**Data extract**
|---|
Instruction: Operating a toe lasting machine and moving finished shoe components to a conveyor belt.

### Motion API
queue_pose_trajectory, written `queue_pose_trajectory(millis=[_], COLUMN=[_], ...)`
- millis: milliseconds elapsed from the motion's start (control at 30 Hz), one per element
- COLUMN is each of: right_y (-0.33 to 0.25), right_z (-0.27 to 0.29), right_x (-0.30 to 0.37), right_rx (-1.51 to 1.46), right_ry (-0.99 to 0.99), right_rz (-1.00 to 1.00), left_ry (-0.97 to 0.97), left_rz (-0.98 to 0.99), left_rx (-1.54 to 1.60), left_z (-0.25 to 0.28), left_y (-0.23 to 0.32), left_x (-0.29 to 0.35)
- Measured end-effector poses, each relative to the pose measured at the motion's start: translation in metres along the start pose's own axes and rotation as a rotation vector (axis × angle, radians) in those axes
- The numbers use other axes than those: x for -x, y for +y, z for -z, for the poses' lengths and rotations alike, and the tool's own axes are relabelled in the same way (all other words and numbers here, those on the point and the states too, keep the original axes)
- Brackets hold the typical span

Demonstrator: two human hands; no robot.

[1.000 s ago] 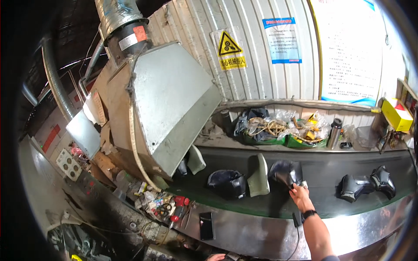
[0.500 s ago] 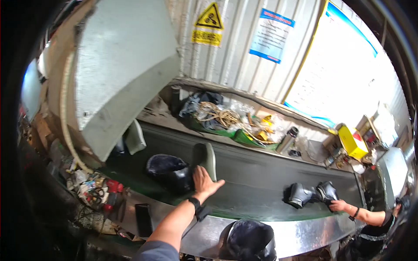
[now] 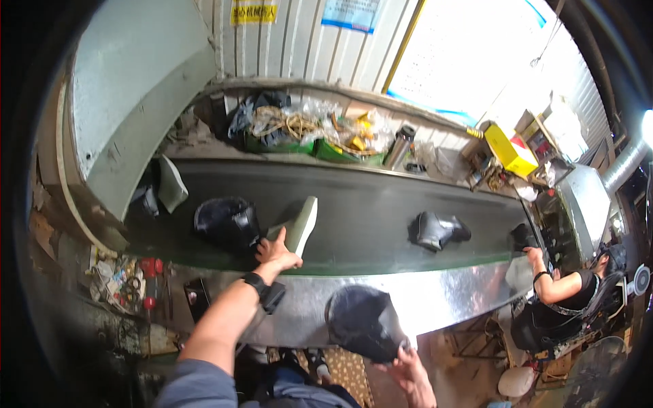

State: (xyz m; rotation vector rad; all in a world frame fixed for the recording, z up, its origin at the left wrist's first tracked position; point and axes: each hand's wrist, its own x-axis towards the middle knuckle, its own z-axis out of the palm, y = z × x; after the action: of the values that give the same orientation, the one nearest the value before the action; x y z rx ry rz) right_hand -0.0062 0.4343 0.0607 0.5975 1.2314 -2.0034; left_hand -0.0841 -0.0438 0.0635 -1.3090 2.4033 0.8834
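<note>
My left hand (image 3: 277,254), fingers spread, rests against a pale sole-shaped piece (image 3: 303,228) standing on the dark conveyor belt. Just left of it lies a black boot shaft (image 3: 228,219) with its wide mouth turned left. Whether the two are joined, I cannot tell. Over the near metal ledge, my right hand (image 3: 406,375) grips the lower right end of another black boot (image 3: 364,325), whose broad opening faces up and left. A black boot (image 3: 437,231) lies alone farther right on the belt.
At the belt's left end stand another pale sole piece (image 3: 172,185) and a pale machine hood (image 3: 136,88). A phone (image 3: 196,299) lies on the metal ledge (image 3: 449,289). Behind are a thermos (image 3: 400,147) and a yellow box (image 3: 510,151). A co-worker (image 3: 564,292) reaches in at right.
My right hand has come into view, holding the black boot at the ledge. My left hand stays by the pale piece. At right, the co-worker's hand is now apart from the lone boot.
</note>
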Motion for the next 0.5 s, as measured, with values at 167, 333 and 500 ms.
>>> queue_pose_trajectory(millis=[167, 333, 500], right_y=[-0.045, -0.066, -0.076], right_z=[-0.030, -0.031, -0.033], right_x=[-0.007, -0.021, -0.035], right_rx=[0.040, -0.006, 0.392], right_ry=[-0.214, -0.117, 0.181], right_rz=[0.022, 0.076, 0.404], left_ry=[0.554, 0.768, 0.516], left_rz=[-0.921, -1.437, -1.465], left_rx=[-0.414, -0.535, -0.424], left_z=[0.024, -0.051, -0.117], left_y=[-0.052, -0.064, -0.058], left_x=[0.112, 0.205, 0.234])
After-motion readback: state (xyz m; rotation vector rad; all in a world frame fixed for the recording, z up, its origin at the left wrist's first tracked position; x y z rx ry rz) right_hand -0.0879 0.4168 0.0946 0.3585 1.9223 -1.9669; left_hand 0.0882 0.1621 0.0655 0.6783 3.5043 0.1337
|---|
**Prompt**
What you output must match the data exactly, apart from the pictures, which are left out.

**Response to this exercise**
Instruction: Operating a toe lasting machine and moving finished shoe components to a conveyor belt.

### Motion API
queue_pose_trajectory, written `queue_pose_trajectory(millis=[_], COLUMN=[_], ...)`
- millis: milliseconds elapsed from the motion's start (control at 30 Hz), one per element
- COLUMN is each of: right_y (-0.33 to 0.25), right_z (-0.27 to 0.29), right_x (-0.30 to 0.37), right_rx (-1.51 to 1.46), right_ry (-0.99 to 0.99), right_rz (-1.00 to 1.00), left_ry (-0.97 to 0.97), left_rz (-0.98 to 0.99), left_rx (-1.54 to 1.60), left_z (-0.25 to 0.28), left_y (-0.23 to 0.32), left_x (-0.29 to 0.35)
- Measured end-effector poses, each relative to the pose measured at the motion's start: translation in metres along the start pose's own axes and rotation as a rotation vector (axis × angle, radians) in those axes
- The numbers use other axes than those: x for -x, y for +y, z for -z, for the poses' lengths and rotations alike, and the tool's own axes are relabelled in the same way (all other words and numbers here, those on the point and the states too, keep the original axes)
- Brackets hold the typical span

Demonstrator: two human hands; no robot.

[1.000 s ago] 
[0.500 s ago] 
[now] 

State: (xyz m; rotation vector rad; all in a world frame fixed for the recording, z up, its origin at the left wrist's first tracked position; point and axes: each hand's wrist, its own x-axis towards the middle knuckle, its own z-axis out of the palm, y = z × x; after the action: of the values that give the same orientation, the one nearest the value before the action; x y z rx ry rz) right_hand -0.0062 0.4343 0.0607 0.5975 1.2314 -2.0034; left_hand -0.0841 -0.0438 0.0635 -1.3090 2.4033 0.8834
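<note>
My left hand (image 3: 277,254), fingers spread, rests against a pale sole-shaped piece (image 3: 303,228) standing on the dark conveyor belt. Just left of it lies a black boot shaft (image 3: 228,219) with its wide mouth turned left. Whether the two are joined, I cannot tell. Over the near metal ledge, my right hand (image 3: 406,375) grips the lower right end of another black boot (image 3: 364,325), whose broad opening faces up and left. A black boot (image 3: 437,231) lies alone farther right on the belt.
At the belt's left end stand another pale sole piece (image 3: 172,185) and a pale machine hood (image 3: 136,88). A phone (image 3: 196,299) lies on the metal ledge (image 3: 449,289). Behind are a thermos (image 3: 400,147) and a yellow box (image 3: 510,151). A co-worker (image 3: 564,292) reaches in at right.
My right hand has come into view, holding the black boot at the ledge. My left hand stays by the pale piece. At right, the co-worker's hand is now apart from the lone boot.
</note>
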Motion for the next 0.5 s, as measured, with values at 167, 333 and 500 ms.
>>> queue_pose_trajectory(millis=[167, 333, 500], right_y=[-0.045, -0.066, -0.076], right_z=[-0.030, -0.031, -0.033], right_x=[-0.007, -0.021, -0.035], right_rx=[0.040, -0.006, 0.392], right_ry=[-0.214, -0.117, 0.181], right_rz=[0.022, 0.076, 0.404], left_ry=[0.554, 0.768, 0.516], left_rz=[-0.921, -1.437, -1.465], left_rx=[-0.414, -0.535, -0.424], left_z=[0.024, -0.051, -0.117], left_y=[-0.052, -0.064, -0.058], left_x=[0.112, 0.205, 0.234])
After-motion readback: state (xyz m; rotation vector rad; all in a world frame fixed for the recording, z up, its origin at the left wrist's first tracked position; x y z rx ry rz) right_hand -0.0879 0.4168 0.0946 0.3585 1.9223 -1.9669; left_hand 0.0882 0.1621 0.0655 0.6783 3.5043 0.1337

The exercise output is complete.